Provided material: Begin

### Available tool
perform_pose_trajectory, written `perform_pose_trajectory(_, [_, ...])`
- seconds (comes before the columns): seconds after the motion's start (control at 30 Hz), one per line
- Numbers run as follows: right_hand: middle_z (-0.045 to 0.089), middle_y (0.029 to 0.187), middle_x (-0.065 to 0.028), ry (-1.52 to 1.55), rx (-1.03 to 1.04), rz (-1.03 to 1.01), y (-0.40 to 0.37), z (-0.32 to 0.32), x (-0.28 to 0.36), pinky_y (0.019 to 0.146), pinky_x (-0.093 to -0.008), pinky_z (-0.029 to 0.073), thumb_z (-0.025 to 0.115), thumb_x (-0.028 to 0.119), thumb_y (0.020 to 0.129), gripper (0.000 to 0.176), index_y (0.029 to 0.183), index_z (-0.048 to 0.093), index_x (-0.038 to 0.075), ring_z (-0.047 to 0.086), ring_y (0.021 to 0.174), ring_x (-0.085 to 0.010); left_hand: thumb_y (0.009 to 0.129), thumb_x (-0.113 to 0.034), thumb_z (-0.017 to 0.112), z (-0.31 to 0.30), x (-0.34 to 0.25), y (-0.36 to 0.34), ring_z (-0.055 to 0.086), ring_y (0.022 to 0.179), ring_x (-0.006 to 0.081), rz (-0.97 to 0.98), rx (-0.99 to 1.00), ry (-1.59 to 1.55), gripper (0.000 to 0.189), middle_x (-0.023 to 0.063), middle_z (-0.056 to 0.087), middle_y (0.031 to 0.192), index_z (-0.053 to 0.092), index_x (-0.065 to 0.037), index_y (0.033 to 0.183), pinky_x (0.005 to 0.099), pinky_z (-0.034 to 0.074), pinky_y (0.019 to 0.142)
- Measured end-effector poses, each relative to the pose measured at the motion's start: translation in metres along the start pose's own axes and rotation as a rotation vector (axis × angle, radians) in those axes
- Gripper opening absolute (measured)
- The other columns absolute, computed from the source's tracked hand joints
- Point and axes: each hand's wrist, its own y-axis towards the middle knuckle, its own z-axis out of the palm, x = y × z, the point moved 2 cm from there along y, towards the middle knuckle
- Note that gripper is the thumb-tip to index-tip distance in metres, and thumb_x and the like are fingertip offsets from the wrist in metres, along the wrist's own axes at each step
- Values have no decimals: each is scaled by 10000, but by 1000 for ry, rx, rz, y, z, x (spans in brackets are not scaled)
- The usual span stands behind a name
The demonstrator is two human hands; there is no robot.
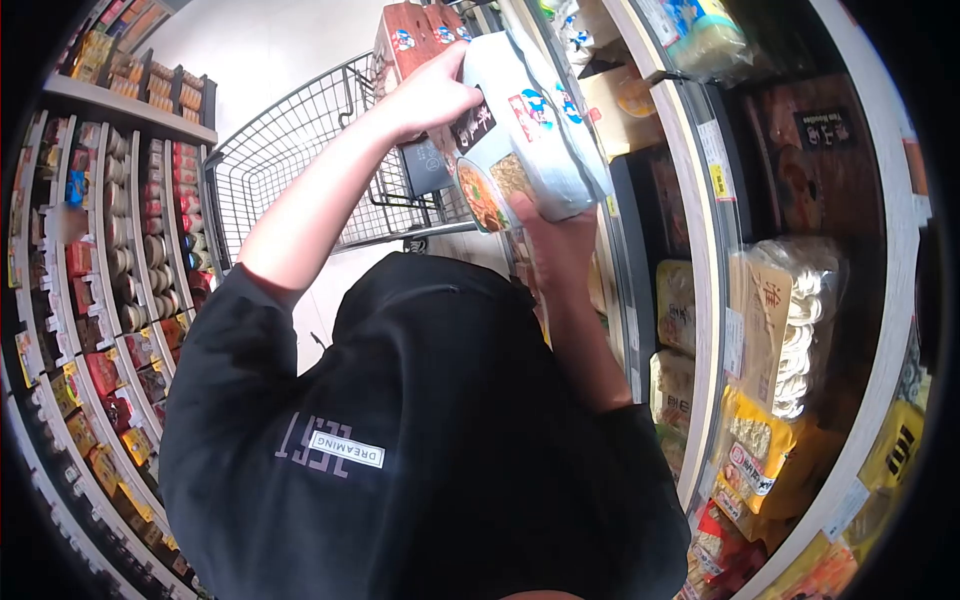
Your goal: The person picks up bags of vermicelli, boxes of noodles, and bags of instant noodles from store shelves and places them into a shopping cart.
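Both of my hands hold a large white noodle package, printed with a bowl of noodles and blue-and-red logos. It is tilted, over the gap between the shopping cart and the right-hand shelf. My left hand is closed on its upper left side, the thumb lying along the front. Lower down, my right hand grips the bottom end, its fingers partly hidden behind the pack. Just beyond my left hand, a reddish-brown box with similar logos stands by the cart. A dark grey box shows under my left wrist.
Along the right runs a shelf with packed noodles and yellow bags, its edge close to my right arm. On the left, a shelf rack carries rows of cans and small packs. White floor shows beyond the cart.
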Motion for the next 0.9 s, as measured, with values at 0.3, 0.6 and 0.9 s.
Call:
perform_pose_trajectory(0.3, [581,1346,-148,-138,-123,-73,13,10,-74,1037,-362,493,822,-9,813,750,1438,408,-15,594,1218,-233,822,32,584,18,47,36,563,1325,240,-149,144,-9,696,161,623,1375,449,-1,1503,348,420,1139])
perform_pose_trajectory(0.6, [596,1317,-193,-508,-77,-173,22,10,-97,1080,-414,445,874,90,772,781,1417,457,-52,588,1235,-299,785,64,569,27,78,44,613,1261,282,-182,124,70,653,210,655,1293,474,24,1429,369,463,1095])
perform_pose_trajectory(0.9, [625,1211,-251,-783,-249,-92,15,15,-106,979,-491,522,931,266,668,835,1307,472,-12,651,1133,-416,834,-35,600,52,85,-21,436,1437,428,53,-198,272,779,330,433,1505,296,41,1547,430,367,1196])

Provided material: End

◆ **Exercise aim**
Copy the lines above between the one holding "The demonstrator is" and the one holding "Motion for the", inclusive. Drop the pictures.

◆ **Reply to the task**
The demonstrator is two human hands; there is no robot.
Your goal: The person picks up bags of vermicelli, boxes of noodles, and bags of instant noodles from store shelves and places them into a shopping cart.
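Both of my hands hold a large white noodle package, printed with a bowl of noodles and blue-and-red logos. It is tilted, over the gap between the shopping cart and the right-hand shelf. My left hand is closed on its upper left side, the thumb lying along the front. Lower down, my right hand grips the bottom end, its fingers partly hidden behind the pack. Just beyond my left hand, a reddish-brown box with similar logos stands by the cart. A dark grey box shows under my left wrist.
Along the right runs a shelf with packed noodles and yellow bags, its edge close to my right arm. On the left, a shelf rack carries rows of cans and small packs. White floor shows beyond the cart.
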Motion for the next 0.9 s, as measured, with values at 0.3, 0.6 and 0.9 s.

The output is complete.